# Content Maturity Filter problem



## Megaultrachicken (Nov 21, 2012)

Just recently I have been unable to watch mature posts in furaffinity.net and I am unable to change my maturity filter option becouse and I quote "This option is disabled while browsing sfw.furaffinity.net"

Question 1: WTF is sfw.furaffinity.net?

Question 2: how can I be NOT browsing it?

Question 3: Any other way to resolve this would be good as well (not an actual question I know, so shut up).

ps. if all else failes what can I do?

Thanks in advance
yours truly Megaultrachicken


----------



## Fallowfox (Nov 21, 2012)

If you look at the top right toolbar of your furaffinity page you should see some letters saying 'NSFW' Click them to restore artworks that are 'Not Safe For Work' to your view of the site. 

The SFW feature is a shortcut to filter out mature and adult submissions, you must have accidentally clicked it.


----------



## Devious Bane (Nov 21, 2012)

Basically, you're viewing the "Safe For Work" version of the site.


----------



## Fallowfox (Nov 21, 2012)

Devious Bane said:


> Basically, you're viewing the "Safe For Work" version of the site.

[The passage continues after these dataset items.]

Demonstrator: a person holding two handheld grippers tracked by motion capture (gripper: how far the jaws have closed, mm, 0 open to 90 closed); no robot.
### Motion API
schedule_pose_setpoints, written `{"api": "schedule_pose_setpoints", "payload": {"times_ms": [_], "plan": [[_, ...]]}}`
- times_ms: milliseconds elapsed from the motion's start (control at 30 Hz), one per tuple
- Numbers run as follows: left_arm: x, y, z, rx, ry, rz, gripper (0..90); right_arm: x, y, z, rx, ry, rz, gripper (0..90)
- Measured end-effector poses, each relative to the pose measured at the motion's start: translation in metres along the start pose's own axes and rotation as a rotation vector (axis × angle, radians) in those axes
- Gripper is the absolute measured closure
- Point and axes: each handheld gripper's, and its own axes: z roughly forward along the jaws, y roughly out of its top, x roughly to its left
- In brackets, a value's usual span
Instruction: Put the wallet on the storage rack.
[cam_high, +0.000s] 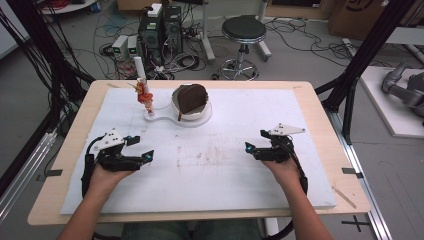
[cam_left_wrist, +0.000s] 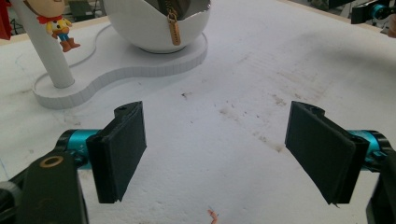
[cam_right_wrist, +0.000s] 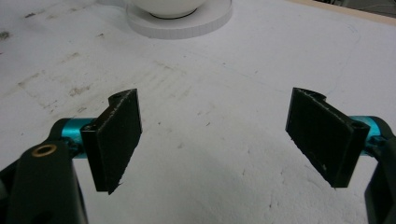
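A white stand (cam_high: 165, 119) lies at the back of the white mat. On it sits a white bowl (cam_high: 201, 111) holding a brown zippered pouch (cam_high: 190, 97), whose gold zipper pull (cam_left_wrist: 173, 29) hangs over the bowl's rim (cam_left_wrist: 154, 32). A white post (cam_high: 140, 70) on the stand carries a small cowboy figure (cam_high: 144, 95), (cam_left_wrist: 58, 23). My left gripper (cam_high: 141, 148), (cam_left_wrist: 217, 154) hovers open over the mat at the front left, nothing between its jaws. My right gripper (cam_high: 255, 141), (cam_right_wrist: 215, 140) is open at the front right, also empty.
The white mat (cam_high: 220, 165) covers most of the wooden table (cam_high: 320, 115). A small pinkish scrap (cam_left_wrist: 213, 216) lies on the mat just below my left gripper. A black stool (cam_high: 243, 31), computer boxes (cam_high: 160, 30) and cables stand on the floor behind the table.
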Motion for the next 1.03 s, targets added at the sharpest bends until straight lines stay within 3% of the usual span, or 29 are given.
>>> {"api": "schedule_pose_setpoints", "payload": {"times_ms": [133, 400, 500, 567, 933, 1033], "plan": [[0.003, 0.000, 0.000, -0.025, -0.007, -0.036, 20.4, -0.001, -0.002, 0.000, 0.012, -0.002, -0.003, 18.5], [0.008, -0.004, 0.000, -0.022, -0.003, -0.058, 20.4, -0.001, -0.002, -0.002, 0.016, -0.015, -0.003, 18.6], [0.011, -0.006, 0.001, -0.007, -0.026, -0.114, 20.4, -0.002, -0.003, -0.002, 0.020, -0.015, -0.003, 18.5], [0.011, -0.008, 0.002, -0.005, -0.020, -0.121, 20.4, -0.001, -0.003, -0.002, 0.022, -0.014, -0.003, 18.6], [0.013, -0.009, 0.004, 0.019, 0.006, -0.120, 20.4, -0.001, -0.003, -0.002, 0.022, -0.015, -0.007, 18.5], [0.013, -0.007, 0.004, 0.017, 0.007, -0.097, 20.4, 0.000, -0.003, -0.002, 0.020, -0.016, -0.007, 18.5]]}}
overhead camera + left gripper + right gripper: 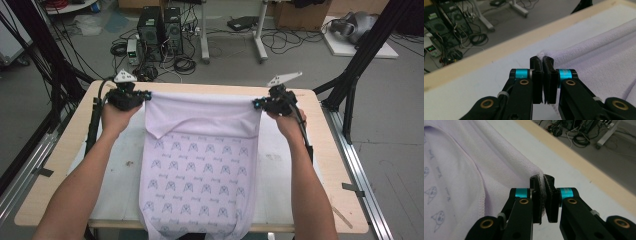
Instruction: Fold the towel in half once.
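A pale lilac cloth (200, 165) printed with small blue figures lies down the middle of the table, its near end hanging over the front edge. Its far edge is lifted and stretched between my two grippers. My left gripper (145, 95) is shut on the cloth's far left corner (544, 54), which pokes out above the black jaws (543, 62). My right gripper (257, 104) is shut on the far right corner (537, 175), the fabric pinched between its pads (542, 183). A plain folded band (200, 117) hangs below the raised edge.
The wooden table (65, 150) carries a white mat (122, 165) under the cloth. Black frame poles (370, 45) stand at both far corners. Computer towers (160, 30) and cables lie on the floor beyond the table's far edge.
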`<act>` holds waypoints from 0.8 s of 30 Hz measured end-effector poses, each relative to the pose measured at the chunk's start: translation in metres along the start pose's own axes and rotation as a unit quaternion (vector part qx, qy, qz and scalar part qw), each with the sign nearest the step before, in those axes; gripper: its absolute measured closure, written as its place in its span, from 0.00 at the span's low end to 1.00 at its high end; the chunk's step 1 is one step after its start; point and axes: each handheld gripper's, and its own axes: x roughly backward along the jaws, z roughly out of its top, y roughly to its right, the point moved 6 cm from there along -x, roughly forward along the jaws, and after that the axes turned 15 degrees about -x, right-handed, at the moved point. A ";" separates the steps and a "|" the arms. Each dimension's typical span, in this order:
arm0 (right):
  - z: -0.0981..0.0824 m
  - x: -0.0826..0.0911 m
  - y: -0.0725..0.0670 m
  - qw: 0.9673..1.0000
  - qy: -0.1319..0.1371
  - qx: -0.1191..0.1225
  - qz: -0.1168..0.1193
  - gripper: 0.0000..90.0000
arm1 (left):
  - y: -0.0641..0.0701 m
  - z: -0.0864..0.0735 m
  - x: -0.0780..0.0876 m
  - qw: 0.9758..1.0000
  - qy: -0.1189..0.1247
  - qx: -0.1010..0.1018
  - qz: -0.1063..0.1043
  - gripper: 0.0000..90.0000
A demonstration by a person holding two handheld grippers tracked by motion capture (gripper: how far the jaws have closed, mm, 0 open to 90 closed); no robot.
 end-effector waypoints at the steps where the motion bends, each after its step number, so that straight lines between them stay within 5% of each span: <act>1: 0.005 0.001 -0.001 1.000 0.005 0.001 0.016 0.94 | -0.001 -0.001 -0.002 1.000 -0.008 0.001 0.001 0.94; 3: 0.004 -0.005 0.003 1.000 -0.003 -0.009 0.026 0.76 | -0.001 -0.014 -0.007 0.999 -0.037 0.008 -0.002 0.77; 5: -0.008 -0.014 0.007 0.999 -0.024 -0.032 0.025 0.70 | 0.002 -0.028 -0.008 0.999 -0.042 0.019 -0.014 0.68; 11: -0.050 -0.026 -0.002 0.995 -0.057 -0.060 0.048 0.58 | 0.020 -0.061 0.004 0.998 -0.047 0.020 -0.049 0.66; 13: -0.060 -0.026 -0.010 0.997 -0.039 -0.051 0.050 0.59 | 0.030 -0.066 0.007 0.997 -0.043 0.012 -0.060 0.65; 16: -0.076 -0.032 -0.019 0.996 -0.050 -0.045 0.051 0.58 | 0.048 -0.074 0.007 0.996 -0.041 0.001 -0.083 0.62; 22: -0.104 -0.047 -0.027 0.995 -0.072 -0.045 0.050 0.57 | 0.083 -0.091 0.001 0.987 -0.054 -0.010 -0.154 0.61; 24: -0.113 -0.051 -0.026 0.994 -0.085 -0.047 0.043 0.58 | 0.089 -0.100 0.000 0.985 -0.066 -0.016 -0.160 0.61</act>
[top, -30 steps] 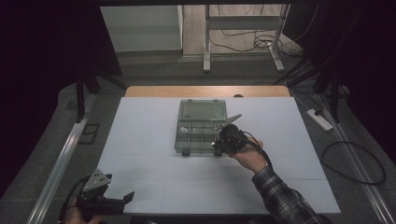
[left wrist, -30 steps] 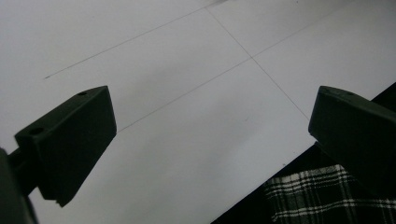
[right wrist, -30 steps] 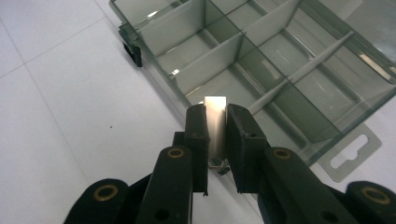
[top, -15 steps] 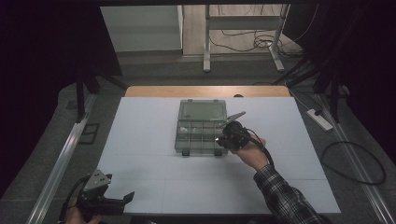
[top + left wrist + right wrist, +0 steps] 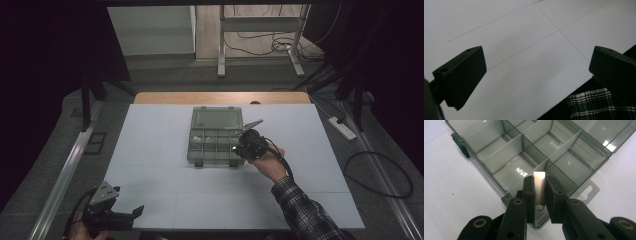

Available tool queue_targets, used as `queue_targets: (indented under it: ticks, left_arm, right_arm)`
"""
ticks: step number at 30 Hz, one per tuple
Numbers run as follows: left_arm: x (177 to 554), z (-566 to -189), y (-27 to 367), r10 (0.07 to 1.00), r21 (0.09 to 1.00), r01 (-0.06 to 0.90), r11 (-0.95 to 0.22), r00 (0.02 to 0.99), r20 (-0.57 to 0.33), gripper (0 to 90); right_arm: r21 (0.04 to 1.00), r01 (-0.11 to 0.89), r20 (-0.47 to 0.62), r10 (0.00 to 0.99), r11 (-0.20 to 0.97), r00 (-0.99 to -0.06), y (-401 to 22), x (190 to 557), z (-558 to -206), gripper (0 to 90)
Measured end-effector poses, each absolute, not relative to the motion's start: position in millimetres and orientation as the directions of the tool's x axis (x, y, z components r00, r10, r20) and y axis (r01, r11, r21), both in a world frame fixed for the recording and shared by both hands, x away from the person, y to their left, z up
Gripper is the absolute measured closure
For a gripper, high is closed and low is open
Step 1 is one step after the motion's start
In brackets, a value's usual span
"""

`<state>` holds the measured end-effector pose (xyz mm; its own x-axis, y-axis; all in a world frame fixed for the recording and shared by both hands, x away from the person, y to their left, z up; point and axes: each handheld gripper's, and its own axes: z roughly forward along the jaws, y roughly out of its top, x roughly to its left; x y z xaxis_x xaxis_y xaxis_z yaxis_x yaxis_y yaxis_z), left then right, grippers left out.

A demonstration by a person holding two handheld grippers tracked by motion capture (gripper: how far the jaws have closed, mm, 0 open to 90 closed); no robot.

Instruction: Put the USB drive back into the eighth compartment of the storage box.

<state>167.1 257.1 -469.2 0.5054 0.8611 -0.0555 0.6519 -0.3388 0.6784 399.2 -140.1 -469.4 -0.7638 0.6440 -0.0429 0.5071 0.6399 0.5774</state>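
Right tongs point(image 5: 540, 195) pinch a small clear divider point(image 5: 539, 185) over the organizer box point(image 5: 216, 135), frame centre; seating it remains. Left tongs point(image 5: 112, 212) spread, empty, lower left of desk point(image 5: 150, 150).

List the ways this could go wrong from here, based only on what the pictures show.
1. The right gripper pinches a thin divider by its flat faces; it may tilt or slip while going into the organizer box.
2. Nothing steadies the box: the left gripper hangs open near the table's front edge, so a push could slide the box.
3. The box's lid lies open behind, and a nudge might swing it.
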Motion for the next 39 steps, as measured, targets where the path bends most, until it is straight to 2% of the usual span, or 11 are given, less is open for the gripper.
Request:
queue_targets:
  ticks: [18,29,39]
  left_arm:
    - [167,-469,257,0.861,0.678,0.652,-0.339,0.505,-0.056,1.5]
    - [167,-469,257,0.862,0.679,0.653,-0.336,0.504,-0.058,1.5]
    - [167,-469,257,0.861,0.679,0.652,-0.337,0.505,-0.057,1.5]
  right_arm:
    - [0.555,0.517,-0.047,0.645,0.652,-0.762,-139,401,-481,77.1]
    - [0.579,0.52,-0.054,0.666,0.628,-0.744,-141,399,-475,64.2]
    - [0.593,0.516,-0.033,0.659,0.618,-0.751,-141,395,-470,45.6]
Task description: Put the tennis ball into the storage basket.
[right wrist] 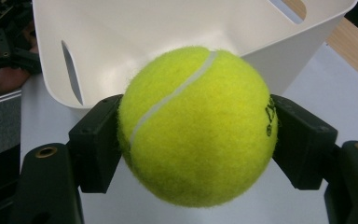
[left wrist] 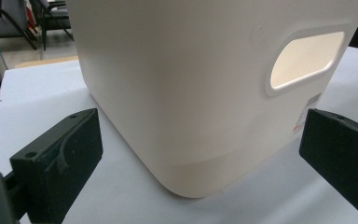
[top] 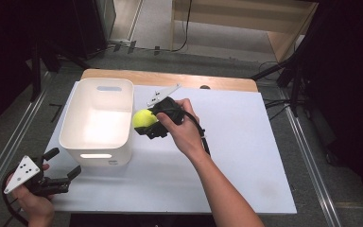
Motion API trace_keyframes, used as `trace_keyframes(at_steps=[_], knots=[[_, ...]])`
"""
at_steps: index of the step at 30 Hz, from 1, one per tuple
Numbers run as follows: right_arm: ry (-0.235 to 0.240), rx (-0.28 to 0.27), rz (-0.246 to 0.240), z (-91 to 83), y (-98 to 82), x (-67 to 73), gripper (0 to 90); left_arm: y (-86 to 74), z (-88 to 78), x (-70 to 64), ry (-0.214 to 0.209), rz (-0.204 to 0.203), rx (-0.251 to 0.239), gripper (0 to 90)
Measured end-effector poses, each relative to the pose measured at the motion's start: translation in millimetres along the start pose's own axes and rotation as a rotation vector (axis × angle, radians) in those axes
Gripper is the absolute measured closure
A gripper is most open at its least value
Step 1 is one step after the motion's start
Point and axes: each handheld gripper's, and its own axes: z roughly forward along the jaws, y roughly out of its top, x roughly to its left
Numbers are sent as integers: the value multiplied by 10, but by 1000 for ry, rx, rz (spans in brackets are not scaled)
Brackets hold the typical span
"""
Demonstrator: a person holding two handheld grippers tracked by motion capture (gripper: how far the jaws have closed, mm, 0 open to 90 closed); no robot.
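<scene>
Tennis ball [right wrist: 197,126] sat clamped in the right gripper [top: 152,124] jaws beside the white bin [top: 98,90], left gripper [top: 62,168] jaws wide, so next probably lift over the rim and drop.

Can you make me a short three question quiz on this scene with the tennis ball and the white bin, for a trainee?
1. True or false: the tennis ball already lies inside the white bin.
2. Which gripper holds the ball? A) left gripper B) right gripper
3. How do the left gripper's jaws stand, and what do they face?

Key
1. False: it is clamped between the right gripper's jaws, just outside the bin's right wall.
2. B
3. Open with nothing between them, facing the bin's near wall by its handle slot.
</scene>
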Motion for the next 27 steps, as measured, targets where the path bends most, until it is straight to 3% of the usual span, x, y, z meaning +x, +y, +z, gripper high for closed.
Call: trace_keyframes(at_steps=[27], knots=[[21,-32,-37,63,292,134,238,1,0,-1,-2,-2,1,0]])
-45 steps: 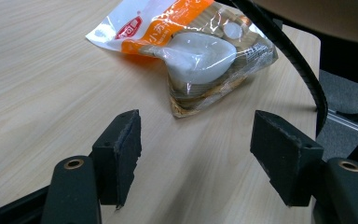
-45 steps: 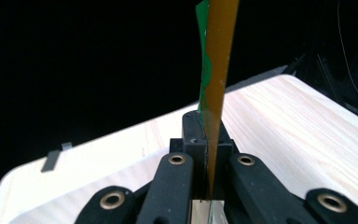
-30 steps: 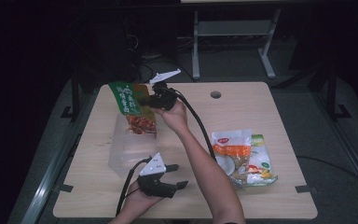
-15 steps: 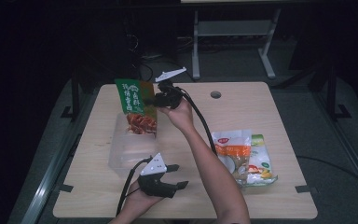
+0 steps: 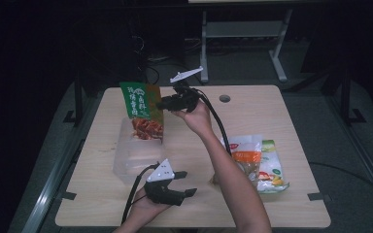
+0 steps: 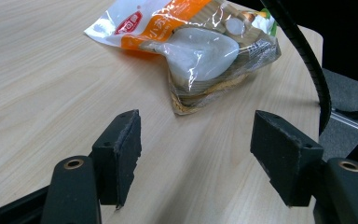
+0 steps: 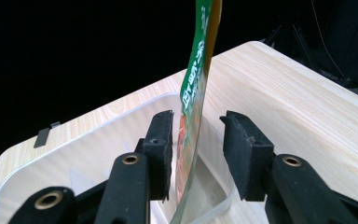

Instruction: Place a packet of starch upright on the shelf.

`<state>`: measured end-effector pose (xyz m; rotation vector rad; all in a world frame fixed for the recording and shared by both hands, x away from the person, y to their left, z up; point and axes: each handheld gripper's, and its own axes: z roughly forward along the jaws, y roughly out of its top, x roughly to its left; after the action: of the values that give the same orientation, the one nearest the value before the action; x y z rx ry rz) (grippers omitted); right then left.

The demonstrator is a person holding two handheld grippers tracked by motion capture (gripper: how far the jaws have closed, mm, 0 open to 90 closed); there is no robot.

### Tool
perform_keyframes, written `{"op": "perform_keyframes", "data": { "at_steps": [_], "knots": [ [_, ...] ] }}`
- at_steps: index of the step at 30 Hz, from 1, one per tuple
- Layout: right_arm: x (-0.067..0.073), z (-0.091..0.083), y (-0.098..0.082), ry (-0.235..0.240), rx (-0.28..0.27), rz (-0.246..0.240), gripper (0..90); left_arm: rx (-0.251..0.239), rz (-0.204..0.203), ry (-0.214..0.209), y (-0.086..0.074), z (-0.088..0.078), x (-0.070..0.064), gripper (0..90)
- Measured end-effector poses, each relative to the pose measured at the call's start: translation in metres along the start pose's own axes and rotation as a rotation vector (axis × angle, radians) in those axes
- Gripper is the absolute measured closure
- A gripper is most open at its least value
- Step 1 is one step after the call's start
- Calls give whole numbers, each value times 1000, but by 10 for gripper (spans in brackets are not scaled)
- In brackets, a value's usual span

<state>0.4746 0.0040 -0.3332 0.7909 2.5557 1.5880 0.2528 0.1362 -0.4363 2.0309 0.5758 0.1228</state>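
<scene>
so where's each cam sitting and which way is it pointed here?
High view: fixed above the person's side, facing forward and down on the table; both forearms and each hand-held gripper show.
Left gripper view: rides the left hand-held gripper, facing low across the table at the snack packets; own open jaws show.
Right gripper view: rides the right hand-held gripper, facing the clear bin; its jaws stand open around the green pouch.
Shared: high and right views both show pouch and bin.
</scene>
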Motion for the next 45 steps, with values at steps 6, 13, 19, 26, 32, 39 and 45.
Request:
{"op": "perform_keyframes", "data": {
  "at_steps": [6,13,19,26,32,39,45],
  "knots": [
    [0,-12,-2,-1,14,10,575,2,1,-1,0,0,-1,332],
    [-1,-27,-7,0,19,17,543,5,4,-5,0,2,-2,332],
    [-2,-42,-15,-10,25,20,515,4,4,-9,-1,3,-2,332],
    [-3,-62,-26,-17,31,38,472,6,9,-8,-1,2,-2,329],
    [-3,-78,-37,-26,33,48,453,4,11,-10,-1,3,-3,330],
    [-3,-104,-61,-45,58,85,415,12,15,-15,-1,3,-4,329],
    [-1,-118,-74,-71,72,84,402,19,21,-17,-2,4,-4,327]
  ]
}}
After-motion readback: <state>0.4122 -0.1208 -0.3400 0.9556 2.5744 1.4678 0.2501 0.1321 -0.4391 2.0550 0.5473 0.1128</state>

I just thought to myself 'not everyone knows what 'sfw' means, so it should say 'porn off/on'...but then I realised that would defeat the entire purpose of hiding the existance of the porn from people peeping at your screen.


----------



## Megaultrachicken (Nov 22, 2012)

Fallowfox said:


> I just thought to myself 'not everyone knows what 'sfw' means, so it should say 'porn off/on'...but then I realised that would defeat the entire purpose of hiding the existance of the porn from people peeping at your screen.



thx fallowfox, it works

btw: have you ever conidered to play an adult rpg?
I have noticed some guys have gone and done that, but my question is this: will there be a u know like an furry adult Final Fantasy game?


----------



## Fallowfox (Nov 22, 2012)

Megaultrachicken said:


> thx fallowfox, it works
> 
> btw: have you ever conidered to play an adult rpg?
> I have noticed some guys have gone and done that, but my question is this: will there be a u know like an furry adult Final Fantasy game?



I'm glad I could help.

I'm not a gamer, so I haven't played adult rpgs or given it much thought.


----------